> Recorded data
■ ■ ■ ■
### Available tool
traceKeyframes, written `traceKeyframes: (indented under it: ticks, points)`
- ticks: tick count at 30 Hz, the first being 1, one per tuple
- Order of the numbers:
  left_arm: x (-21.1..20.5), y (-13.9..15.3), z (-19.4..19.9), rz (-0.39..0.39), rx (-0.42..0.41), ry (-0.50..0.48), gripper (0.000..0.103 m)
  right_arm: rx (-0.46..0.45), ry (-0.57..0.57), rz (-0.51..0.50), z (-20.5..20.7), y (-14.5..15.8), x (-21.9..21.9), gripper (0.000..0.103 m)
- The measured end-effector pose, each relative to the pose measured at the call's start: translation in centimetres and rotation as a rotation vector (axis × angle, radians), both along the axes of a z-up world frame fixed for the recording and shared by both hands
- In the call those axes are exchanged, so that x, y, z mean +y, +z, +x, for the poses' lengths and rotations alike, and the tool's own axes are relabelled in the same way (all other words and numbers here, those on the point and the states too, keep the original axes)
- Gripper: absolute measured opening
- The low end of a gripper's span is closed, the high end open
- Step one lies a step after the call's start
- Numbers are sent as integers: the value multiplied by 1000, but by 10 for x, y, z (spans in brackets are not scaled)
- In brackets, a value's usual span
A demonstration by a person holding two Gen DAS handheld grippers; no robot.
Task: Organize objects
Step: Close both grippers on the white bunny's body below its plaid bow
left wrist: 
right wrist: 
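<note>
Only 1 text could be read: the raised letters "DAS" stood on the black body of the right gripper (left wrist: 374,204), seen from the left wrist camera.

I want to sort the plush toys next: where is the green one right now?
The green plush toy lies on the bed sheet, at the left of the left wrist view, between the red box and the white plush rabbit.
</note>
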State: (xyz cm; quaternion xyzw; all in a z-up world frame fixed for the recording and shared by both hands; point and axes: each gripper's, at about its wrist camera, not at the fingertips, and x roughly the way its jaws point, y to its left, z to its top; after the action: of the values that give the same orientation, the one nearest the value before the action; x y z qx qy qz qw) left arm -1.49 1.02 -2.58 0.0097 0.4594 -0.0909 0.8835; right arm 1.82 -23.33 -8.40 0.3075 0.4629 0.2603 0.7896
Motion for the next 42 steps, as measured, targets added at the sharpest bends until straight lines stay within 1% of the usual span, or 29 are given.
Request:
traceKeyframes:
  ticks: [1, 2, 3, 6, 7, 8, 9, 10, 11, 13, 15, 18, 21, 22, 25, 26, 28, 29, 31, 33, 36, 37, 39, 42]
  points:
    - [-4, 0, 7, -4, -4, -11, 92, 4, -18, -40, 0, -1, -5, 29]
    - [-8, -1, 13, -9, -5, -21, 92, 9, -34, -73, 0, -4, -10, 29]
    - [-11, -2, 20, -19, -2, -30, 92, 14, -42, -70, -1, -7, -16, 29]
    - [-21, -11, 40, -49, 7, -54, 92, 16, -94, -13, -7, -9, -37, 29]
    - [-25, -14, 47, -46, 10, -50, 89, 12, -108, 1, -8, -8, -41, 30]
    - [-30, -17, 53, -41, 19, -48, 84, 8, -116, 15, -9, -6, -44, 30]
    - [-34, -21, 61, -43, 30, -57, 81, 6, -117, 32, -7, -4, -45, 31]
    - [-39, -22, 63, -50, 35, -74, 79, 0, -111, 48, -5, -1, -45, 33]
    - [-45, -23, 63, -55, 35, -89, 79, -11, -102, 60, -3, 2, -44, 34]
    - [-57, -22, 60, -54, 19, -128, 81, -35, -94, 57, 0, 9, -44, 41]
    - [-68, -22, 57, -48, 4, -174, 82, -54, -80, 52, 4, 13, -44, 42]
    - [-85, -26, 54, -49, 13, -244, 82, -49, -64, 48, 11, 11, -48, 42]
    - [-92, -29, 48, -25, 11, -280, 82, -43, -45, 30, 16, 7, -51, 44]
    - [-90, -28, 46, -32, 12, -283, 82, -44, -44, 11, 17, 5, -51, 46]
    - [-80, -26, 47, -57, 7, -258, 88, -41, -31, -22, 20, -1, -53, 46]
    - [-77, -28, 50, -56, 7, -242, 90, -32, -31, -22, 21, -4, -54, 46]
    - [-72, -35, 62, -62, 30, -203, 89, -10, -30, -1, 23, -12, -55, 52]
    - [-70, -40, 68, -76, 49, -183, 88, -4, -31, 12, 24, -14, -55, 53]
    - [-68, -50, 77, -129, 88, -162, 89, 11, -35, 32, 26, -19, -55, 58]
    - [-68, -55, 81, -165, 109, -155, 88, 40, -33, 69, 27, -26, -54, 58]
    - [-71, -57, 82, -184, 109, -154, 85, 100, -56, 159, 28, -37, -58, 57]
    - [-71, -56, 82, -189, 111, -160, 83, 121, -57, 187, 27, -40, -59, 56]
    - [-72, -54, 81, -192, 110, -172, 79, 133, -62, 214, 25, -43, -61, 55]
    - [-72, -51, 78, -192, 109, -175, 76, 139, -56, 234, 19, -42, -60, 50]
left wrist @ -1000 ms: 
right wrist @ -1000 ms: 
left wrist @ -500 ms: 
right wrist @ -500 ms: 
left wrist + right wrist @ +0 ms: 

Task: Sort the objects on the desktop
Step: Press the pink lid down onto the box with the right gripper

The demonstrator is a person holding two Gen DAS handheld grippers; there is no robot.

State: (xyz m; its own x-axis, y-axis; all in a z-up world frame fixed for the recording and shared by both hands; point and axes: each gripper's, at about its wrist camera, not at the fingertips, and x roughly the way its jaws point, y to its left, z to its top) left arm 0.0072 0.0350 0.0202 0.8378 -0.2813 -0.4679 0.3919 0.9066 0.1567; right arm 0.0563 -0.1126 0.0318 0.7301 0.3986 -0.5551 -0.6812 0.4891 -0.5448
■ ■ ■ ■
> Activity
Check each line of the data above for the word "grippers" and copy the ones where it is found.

> Answer to this task
A demonstration by a person holding two Gen DAS handheld grippers; no robot.
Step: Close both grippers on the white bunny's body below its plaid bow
The demonstrator is a person holding two Gen DAS handheld grippers; there is no robot.

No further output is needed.